Penting untuk segera memulai perawatan jika mencurigai difteri dan tidak perlu menunggu
konfirmasi laboratorium. Di Amerika Serikat, sebelum ada pengobatan untuk difteri, sampai
setengah dari orang-orang yang terkena penyakit ini meninggal karenanya.
Menggunakan difteri antitoksin untuk menghentikan racun (toksin) yang dihasilkan oleh
bakteri dari kerusakan tubuh
Menggunakan obat-obatan (disebut antibiotik) untuk membunuh dan menyingkirkan
bakteri
Bahkan dengan pengobatan, sekitar 1 dari 10 orang yang mendapat difteri akan
meninggal.
Pasien difteri biasanya diisolasi, sampai mereka tidak lagi menular - ini biasanya memakan
waktu sekitar 48 jam setelah memulai antibiotik.

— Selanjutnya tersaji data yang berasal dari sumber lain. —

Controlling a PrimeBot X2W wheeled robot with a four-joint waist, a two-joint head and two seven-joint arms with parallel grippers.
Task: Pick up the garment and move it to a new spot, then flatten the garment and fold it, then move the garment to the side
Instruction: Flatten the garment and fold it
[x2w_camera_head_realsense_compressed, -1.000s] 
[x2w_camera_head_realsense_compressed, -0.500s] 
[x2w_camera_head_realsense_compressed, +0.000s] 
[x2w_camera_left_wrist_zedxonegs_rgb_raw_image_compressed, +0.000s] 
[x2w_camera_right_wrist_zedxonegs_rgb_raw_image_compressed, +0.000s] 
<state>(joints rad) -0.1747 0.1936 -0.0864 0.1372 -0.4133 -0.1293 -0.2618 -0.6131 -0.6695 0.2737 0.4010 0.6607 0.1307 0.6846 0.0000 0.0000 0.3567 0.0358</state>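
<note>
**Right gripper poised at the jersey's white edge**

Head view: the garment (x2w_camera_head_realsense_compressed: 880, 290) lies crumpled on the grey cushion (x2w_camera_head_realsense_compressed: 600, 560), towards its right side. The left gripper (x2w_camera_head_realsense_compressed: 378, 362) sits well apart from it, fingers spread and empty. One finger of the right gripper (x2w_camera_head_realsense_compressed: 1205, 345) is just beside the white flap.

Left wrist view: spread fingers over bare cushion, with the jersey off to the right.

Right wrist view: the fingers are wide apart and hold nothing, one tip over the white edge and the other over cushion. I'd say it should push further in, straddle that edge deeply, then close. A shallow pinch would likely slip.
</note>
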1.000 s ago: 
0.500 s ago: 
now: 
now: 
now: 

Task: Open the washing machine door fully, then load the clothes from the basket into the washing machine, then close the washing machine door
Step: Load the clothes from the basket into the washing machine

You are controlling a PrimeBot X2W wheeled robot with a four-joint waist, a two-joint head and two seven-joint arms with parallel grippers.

Setelah pasien selesai mengkonsumsi
antibiotik, dokter akan menjalankan tes untuk memastikan bakteri tersebut tidak berada dalam
tubuh pasien lagi.
Tatalaksana
Perlakuan antibiotik yang dianjurkan untuk difteri adalah eritromisin secara oral atau dengan
injeksi (40 mg / kg / hari; maksimum 2 gm / hari) selama 14 hari, atau procaine penicillin G
setiap hari, secara intramuskular (300.000 unit setiap 12 jam untuk berat badan 10 kg atau
kurang, dan 600.000 unit setiap 12 jam untuk berat lebih dari 10 kg) selama 14 hari. Penicillin
oral V 250 mg 4 kali sehari diberikan alih-alih suntikan kepada orang yang bisa menelan.
Penyakit ini biasanya tidak menular 48 jam setelah pemakaian antibiotik. Penghapusan
organisme harus didokumentasikan oleh dua kultur negatif berturut-turut setelah terapi selesai.
Pencegahan
Cara terbaik untuk mencegah difteri adalah mendapatkan vaksinasi. Di Amerika Serikat, ada
empat vaksin yang digunakan untuk mencegah difteri: DTaP, Tdap, DT, dan Td. Masing-masing
vaksin ini mencegah difteri dan tetanus; DTaP dan Tdap juga membantu mencegah pertusis
(batuk rejan). DTaP dan DT diberikan kepada anak-anak di bawah usia tujuh tahun, sedangkan
Tdap dan Td diberikan pada anak-anak, remaja, dan orang dewasa yang lebih tua.